I have a __mask64 as a result of a few AVX512 operations:
__mmask64 mboth = _kand_mask64(lres, hres);
I would like to count the number of nibbles in this that have all bits set (0xF).
The simple solution is to do this:
uint64 imask = (uint64)mboth;
while (imask) {
if (imask & 0xf == 0xf)
ret++;
imask = imask >> 4;
}
I wanted something better, but what I came up with doesn’t feel elegant:
//outside the loop
__m512i b512_1s = _mm512_set1_epi32(0xffffffff);
__m512i b512_0s = _mm512_set1_epi32(0x00000000);
//then...
__m512i vboth = _mm512_mask_set1_epi8(b512_0s, mboth, 0xff);
__mmask16 bits = _mm512_cmpeq_epi32_mask(b512_1s, vboth);
ret += __builtin_popcount((unsigned int)fres);
The above puts a 0xff byte into a vector where a 1 bit exists in the mask, then gets a 1-bit in the bits mask when the blown-up 0xf nibbles now are now found as 0xffffffff int32‘s.
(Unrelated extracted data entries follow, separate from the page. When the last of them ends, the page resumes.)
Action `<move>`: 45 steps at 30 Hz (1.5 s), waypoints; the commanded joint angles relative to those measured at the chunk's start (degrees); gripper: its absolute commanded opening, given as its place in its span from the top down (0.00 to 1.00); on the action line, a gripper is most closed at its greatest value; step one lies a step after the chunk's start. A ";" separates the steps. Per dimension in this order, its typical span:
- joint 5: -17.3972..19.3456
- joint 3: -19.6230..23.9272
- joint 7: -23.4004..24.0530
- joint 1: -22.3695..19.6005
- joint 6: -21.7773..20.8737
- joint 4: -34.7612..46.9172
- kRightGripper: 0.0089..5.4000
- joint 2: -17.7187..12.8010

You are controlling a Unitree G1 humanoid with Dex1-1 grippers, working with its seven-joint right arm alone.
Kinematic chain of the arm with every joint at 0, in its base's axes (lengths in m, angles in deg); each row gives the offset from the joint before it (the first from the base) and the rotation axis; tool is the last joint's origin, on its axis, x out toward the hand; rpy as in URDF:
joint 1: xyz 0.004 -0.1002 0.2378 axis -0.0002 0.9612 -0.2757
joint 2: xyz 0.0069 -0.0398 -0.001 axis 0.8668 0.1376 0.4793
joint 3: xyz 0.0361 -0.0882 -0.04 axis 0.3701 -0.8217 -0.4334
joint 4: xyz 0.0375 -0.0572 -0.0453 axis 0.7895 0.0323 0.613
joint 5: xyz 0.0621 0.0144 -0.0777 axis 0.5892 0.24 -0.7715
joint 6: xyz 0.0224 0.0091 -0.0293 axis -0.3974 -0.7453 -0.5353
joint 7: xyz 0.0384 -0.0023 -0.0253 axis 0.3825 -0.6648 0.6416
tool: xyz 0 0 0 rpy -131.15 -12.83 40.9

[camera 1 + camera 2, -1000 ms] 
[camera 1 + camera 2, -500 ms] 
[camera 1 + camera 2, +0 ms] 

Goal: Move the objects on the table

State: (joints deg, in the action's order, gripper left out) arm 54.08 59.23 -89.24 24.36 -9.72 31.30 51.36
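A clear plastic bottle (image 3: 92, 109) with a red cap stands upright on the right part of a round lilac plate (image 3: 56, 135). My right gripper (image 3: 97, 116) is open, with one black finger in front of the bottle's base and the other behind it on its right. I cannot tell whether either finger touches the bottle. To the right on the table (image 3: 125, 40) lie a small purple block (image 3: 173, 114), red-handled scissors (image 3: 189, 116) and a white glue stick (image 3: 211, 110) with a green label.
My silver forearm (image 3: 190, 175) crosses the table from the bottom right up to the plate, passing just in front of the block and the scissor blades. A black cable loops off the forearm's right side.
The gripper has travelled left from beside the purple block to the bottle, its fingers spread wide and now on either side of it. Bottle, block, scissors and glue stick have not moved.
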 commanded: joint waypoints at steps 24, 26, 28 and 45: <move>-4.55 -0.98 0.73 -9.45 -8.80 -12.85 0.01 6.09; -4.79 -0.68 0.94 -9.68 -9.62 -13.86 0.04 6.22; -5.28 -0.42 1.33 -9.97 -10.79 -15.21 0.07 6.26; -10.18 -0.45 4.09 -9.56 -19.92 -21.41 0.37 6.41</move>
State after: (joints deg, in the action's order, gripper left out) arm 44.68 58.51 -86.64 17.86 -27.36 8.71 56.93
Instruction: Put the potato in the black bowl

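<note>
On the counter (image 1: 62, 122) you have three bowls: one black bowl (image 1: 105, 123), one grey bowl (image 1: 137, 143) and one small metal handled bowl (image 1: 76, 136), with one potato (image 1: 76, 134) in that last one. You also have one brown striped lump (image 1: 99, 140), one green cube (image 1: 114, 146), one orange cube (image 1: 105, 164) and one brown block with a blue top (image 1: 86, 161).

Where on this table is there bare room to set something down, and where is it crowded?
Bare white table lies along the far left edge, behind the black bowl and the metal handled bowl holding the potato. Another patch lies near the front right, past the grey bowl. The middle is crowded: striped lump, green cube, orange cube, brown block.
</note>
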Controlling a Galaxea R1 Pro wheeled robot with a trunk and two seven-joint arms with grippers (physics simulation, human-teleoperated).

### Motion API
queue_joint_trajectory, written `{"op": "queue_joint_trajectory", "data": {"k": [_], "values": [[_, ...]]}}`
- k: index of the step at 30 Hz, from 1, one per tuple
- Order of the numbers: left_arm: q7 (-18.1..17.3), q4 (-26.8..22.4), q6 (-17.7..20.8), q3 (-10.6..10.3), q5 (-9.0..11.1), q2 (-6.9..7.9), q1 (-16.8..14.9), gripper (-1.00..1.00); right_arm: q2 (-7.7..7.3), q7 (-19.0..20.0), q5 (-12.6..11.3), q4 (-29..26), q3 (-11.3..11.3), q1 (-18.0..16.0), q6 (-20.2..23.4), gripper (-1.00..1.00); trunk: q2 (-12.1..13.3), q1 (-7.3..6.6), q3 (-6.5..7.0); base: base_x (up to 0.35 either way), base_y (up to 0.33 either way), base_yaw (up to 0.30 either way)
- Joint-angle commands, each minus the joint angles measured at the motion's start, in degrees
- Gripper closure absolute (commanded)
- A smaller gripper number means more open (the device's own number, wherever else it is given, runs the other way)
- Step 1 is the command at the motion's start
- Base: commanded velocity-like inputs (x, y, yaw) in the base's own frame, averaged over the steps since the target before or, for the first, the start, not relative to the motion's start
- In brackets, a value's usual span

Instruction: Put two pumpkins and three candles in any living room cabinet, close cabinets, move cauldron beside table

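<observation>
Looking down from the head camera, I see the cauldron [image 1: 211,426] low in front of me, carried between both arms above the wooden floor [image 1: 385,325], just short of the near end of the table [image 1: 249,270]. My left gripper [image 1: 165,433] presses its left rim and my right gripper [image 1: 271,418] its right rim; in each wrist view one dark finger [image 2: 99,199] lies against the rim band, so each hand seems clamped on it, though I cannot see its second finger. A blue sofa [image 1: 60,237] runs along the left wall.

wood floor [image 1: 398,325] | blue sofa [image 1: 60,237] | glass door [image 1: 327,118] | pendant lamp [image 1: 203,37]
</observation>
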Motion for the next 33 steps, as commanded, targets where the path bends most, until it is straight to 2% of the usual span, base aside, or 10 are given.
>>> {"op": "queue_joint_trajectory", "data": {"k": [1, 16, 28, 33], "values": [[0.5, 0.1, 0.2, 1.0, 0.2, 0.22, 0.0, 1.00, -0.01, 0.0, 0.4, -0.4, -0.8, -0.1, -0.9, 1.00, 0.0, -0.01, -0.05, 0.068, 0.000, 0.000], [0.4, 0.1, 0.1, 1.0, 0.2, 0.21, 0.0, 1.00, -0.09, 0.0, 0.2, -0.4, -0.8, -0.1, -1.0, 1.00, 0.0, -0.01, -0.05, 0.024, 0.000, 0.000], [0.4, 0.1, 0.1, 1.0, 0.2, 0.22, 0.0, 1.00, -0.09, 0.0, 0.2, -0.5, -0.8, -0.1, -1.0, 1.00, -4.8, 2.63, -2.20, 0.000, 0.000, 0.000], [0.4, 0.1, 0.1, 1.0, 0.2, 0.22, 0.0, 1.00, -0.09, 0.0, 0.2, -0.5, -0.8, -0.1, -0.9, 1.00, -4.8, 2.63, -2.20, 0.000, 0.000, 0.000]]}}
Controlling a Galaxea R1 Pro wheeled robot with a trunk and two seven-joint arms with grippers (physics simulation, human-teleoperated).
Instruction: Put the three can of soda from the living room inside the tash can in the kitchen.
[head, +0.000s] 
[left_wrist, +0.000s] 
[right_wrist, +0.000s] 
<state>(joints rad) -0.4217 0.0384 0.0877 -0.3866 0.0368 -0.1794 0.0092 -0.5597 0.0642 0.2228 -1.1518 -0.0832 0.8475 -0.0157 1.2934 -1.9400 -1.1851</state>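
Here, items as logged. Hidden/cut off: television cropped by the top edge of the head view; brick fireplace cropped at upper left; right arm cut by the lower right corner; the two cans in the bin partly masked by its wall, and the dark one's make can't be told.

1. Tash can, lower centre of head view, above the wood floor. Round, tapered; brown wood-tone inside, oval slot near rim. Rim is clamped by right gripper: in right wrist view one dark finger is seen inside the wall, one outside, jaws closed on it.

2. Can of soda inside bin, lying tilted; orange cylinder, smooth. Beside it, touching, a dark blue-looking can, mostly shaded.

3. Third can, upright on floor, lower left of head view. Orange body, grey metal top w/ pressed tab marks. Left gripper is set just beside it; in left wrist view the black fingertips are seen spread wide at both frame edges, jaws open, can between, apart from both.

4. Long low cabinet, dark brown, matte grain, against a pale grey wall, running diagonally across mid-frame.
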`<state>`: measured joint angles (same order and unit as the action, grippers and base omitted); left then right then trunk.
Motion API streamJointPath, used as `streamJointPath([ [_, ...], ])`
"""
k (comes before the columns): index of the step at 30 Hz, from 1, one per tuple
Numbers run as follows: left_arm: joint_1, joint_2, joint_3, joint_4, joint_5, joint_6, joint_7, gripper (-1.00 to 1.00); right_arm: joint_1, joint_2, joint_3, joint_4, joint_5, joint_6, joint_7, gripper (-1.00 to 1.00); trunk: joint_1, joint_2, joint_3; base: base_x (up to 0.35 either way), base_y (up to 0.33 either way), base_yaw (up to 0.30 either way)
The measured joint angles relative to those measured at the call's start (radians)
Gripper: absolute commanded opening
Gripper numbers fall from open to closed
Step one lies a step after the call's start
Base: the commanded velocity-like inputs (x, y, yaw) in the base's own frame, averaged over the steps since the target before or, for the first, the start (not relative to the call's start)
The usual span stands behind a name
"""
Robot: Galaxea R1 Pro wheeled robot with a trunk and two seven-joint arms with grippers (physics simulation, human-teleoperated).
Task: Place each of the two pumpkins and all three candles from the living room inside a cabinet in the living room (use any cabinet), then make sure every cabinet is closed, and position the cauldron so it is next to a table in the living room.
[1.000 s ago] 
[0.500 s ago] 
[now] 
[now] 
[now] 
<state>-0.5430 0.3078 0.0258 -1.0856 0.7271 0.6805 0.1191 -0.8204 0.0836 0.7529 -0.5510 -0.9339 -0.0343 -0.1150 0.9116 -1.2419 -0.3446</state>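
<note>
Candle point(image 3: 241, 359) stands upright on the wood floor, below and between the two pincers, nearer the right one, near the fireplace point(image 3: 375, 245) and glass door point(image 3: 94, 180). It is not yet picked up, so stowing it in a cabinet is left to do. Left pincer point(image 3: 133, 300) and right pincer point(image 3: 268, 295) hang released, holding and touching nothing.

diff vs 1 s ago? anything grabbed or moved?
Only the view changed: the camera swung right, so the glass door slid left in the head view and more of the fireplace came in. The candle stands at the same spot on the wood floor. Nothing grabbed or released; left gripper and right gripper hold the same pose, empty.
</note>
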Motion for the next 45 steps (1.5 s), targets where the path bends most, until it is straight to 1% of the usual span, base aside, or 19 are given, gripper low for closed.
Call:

I feel that two 512-bit operations are way overkill when the original data lives in a 64-bit number. This alternate is probably much worse; it’s too many instructions and still operates on 128 bits:
//outside the loop
__m128i b128_1s = _mm_set1_epi32(0xffffffff);
//then...
uint64 maskl = mboth & 0x0f0f0f0f0f0f0f0f;
uint64 maskh = mboth & 0xf0f0f0f0f0f0f0f0;
uint64 mask128[2] = { (maskl << 4) | maskl, (maskh >> 4) | maskh };
__m128i bytes = _mm_cmpeq_epi8(b128_1s, *(__m128i*)mask128);
uint bits = _mm_movemask_epi8(bytes);
ret += __builtin_popcount(bits);
>Solution :
With just some scalar operations you can do this:
imask &= imask >> 2;
imask &= imask >> 1;
ret += std::popcount(imask & 0x1111111111111111);
The first two steps put, for every nibble, the horizontal AND of the bits of that nibble in the least significant bit of that nibble. The other bits of the nibble become something that we don’t want here so we just mask them out. Then popcount the result.